Exercise requirements: Somewhere below is a line with "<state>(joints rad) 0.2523" and, later, a line with "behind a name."; repeat those two lines and all the lines between them, exactly as they are.

--- Excerpted data ---

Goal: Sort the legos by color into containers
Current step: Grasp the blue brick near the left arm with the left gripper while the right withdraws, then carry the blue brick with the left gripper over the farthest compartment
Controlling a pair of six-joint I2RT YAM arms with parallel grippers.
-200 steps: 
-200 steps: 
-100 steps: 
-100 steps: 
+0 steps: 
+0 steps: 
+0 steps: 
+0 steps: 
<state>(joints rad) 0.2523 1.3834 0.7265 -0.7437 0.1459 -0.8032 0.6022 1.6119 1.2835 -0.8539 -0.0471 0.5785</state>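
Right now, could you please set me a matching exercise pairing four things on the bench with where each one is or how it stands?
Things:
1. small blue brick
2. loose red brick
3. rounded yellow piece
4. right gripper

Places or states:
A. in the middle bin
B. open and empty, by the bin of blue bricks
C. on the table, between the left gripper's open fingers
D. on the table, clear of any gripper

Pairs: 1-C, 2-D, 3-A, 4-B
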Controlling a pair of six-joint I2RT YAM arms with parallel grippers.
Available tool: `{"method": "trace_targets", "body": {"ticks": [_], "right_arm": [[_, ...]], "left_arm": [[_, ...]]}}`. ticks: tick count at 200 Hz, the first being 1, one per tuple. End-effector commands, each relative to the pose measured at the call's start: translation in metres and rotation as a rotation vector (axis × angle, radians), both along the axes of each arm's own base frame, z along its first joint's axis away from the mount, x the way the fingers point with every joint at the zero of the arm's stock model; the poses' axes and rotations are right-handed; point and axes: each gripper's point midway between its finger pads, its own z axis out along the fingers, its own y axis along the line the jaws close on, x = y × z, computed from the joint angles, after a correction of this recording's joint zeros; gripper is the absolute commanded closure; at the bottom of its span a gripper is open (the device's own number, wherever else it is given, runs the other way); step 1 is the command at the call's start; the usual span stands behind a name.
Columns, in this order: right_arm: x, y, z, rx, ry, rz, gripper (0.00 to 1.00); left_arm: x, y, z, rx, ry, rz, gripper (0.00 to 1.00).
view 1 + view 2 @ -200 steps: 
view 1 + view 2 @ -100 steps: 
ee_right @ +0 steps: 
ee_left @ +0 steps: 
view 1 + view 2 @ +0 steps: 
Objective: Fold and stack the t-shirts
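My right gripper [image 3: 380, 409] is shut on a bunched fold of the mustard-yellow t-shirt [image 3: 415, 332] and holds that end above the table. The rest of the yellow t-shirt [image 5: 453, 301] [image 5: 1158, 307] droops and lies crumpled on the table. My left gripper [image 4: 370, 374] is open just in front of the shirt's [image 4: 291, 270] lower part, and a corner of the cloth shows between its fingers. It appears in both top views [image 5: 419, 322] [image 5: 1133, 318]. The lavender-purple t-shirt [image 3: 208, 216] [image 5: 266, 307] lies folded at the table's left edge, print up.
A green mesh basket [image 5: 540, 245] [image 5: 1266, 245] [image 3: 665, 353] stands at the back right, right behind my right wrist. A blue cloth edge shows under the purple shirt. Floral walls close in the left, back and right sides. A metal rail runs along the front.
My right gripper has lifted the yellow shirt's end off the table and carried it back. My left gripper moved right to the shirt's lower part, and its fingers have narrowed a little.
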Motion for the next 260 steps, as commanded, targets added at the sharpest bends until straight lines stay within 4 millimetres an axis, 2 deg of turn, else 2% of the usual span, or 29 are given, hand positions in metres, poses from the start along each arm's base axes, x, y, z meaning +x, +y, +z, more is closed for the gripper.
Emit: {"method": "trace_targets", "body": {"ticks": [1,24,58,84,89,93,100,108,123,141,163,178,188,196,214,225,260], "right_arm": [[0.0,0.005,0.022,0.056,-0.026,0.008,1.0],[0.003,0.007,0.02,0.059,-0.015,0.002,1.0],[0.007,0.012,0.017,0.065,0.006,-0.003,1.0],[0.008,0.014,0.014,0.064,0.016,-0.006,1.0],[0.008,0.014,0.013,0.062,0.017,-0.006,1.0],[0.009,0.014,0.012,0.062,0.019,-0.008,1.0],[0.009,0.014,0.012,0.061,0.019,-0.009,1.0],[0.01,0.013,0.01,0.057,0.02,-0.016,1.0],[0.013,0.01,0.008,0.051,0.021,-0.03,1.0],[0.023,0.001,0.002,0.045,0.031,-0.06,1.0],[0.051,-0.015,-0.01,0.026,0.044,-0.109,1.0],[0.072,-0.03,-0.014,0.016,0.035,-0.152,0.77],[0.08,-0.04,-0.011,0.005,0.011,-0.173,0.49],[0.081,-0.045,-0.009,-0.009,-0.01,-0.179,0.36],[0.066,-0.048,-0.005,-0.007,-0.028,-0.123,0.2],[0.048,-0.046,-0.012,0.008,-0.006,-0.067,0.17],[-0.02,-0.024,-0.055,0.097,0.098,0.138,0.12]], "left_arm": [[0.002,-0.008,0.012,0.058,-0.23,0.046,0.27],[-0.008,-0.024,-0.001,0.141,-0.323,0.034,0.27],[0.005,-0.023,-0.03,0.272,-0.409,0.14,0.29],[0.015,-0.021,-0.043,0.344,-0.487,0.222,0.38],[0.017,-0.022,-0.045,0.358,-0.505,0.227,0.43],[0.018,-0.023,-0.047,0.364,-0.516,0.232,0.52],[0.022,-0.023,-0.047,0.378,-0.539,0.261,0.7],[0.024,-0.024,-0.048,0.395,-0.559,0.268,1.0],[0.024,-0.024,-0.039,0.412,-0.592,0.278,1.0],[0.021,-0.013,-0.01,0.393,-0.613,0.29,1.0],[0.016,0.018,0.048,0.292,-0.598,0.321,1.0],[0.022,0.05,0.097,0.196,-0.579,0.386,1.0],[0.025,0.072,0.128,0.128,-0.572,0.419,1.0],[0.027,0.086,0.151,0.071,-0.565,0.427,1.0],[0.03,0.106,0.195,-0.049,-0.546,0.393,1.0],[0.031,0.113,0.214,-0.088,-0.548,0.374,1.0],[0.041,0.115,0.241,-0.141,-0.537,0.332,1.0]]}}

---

Problem solution:
<state>(joints rad) 0.2523 1.3834 0.7265 -0.7437 0.1459 -0.8032 0.6022 1.6119 1.2835 -0.8539 -0.0471 0.5785</state>
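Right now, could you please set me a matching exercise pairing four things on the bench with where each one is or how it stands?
Things:
1. small blue brick
2. loose red brick
3. rounded yellow piece
4. right gripper

Places or states:
A. in the middle bin
B. open and empty, by the bin of blue bricks
C. on the table, between the left gripper's open fingers
D. on the table, clear of any gripper

Pairs: 1-C, 2-D, 3-A, 4-B
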Controlling a pair of six-joint I2RT YAM arms with parallel grippers.
Available tool: `{"method": "trace_targets", "body": {"ticks": [_], "right_arm": [[_, ...]], "left_arm": [[_, ...]]}}`. ticks: tick count at 200 Hz, the first being 1, one per tuple. End-effector commands, each relative to the pose measured at the call's start: translation in metres and rotation as a rotation vector (axis × angle, radians), both along the axes of each arm's own base frame, z along its first joint's axis away from the mount, x the way the fingers point with every joint at the zero of the arm's stock model; the poses' axes and rotations are right-handed; point and axes: each gripper's point midway between its finger pads, its own z axis out along the fingers, its own y axis along the line the jaws close on, x = y × z, computed from the joint angles, after a correction of this recording's joint zeros; gripper is the absolute commanded closure; at the bottom of its span a gripper is open (the device's own number, wherever else it is given, runs the other way); step 1 is the command at the call's start; the usual span stands behind a name.

No additional output will be given.